O suco de laranja está perdendo a briga para energéticos, águas saborizadas, complexos vitamínicos e outros produtos que invadiram o mercado. Responsáveis por 50% da produção mundial da fruta e por 80% de toda a comercialização de suco no planeta, industriais brasileiros decidiram reagir com mais firmeza para tentar estancar a queda do consumo da bebida nos Estados Unidos e em países da Europa, destino de quase toda a produção brasileira.

A preocupação aumentou depois que os empresários tiveram acesso a dados preliminares do ano passado. Os números, ainda não divulgados oficialmente, devem indicar que a demanda norte- americana segue ladeira abaixo, além de uma estagnação no continente europeu. Entre 2002 e 2012, o consumo mundial da fruta caiu de 2,4 milhões para 2,1 milhões de toneladas de suco concentrado — recuo de 14,2% —, apresentando tendência de queda contínua.

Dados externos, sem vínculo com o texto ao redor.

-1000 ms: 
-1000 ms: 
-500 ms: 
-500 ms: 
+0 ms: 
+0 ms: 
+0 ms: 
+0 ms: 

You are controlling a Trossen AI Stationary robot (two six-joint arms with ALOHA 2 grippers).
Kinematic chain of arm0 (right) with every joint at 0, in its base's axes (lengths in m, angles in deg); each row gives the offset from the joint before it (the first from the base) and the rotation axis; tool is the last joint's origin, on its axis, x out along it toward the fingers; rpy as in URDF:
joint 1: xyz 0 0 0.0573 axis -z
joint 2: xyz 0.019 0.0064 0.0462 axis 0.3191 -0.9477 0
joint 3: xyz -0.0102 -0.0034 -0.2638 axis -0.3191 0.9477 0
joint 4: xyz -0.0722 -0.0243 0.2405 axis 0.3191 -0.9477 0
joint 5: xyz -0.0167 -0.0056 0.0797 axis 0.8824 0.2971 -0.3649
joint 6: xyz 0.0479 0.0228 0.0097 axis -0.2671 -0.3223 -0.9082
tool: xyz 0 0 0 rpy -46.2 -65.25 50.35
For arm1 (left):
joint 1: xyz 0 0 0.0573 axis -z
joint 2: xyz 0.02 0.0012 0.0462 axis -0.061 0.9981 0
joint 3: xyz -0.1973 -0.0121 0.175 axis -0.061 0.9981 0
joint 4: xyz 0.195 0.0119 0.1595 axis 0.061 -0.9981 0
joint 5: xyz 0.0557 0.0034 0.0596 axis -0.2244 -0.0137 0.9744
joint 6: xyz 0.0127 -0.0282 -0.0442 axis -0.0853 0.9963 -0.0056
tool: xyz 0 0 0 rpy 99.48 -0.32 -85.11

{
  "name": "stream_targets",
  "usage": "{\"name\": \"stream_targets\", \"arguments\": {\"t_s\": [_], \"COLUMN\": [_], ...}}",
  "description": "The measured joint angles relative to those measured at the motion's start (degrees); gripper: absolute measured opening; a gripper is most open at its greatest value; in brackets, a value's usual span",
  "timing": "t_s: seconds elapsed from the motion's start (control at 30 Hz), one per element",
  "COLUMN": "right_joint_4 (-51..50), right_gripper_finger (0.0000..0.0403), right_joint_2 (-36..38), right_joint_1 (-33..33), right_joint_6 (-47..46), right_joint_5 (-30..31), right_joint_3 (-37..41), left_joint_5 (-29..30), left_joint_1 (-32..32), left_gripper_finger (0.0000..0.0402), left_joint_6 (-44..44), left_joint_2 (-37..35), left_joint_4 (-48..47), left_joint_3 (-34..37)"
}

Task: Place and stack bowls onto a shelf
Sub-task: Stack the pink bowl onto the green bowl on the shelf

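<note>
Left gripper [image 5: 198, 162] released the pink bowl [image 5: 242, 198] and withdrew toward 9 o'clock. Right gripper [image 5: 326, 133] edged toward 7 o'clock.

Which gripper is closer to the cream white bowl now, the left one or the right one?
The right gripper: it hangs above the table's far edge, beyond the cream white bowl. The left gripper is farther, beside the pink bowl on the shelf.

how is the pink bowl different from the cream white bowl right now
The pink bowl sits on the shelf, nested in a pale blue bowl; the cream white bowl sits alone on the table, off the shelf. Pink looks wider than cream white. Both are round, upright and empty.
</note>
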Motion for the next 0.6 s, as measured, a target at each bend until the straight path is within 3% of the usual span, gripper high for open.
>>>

Destrinchando as estatísticas, chega-se à conclusão de que, por ano, têm sumido do mercado algo em torno de 7,8 milhões de caixas de laranja. “É uma situação bastante complicada, mas dá para ser revertida”, acredita Ibiapaba Netto, diretor executivo da CitrusBR, formada por três gigantes do setor: Cutrale, Louis Dreyfus Commodities e Citrosuco. Juntas, as empresas, sediadas em São Paulo, faturam anualmente cerca de US$ 2,5 bilhões.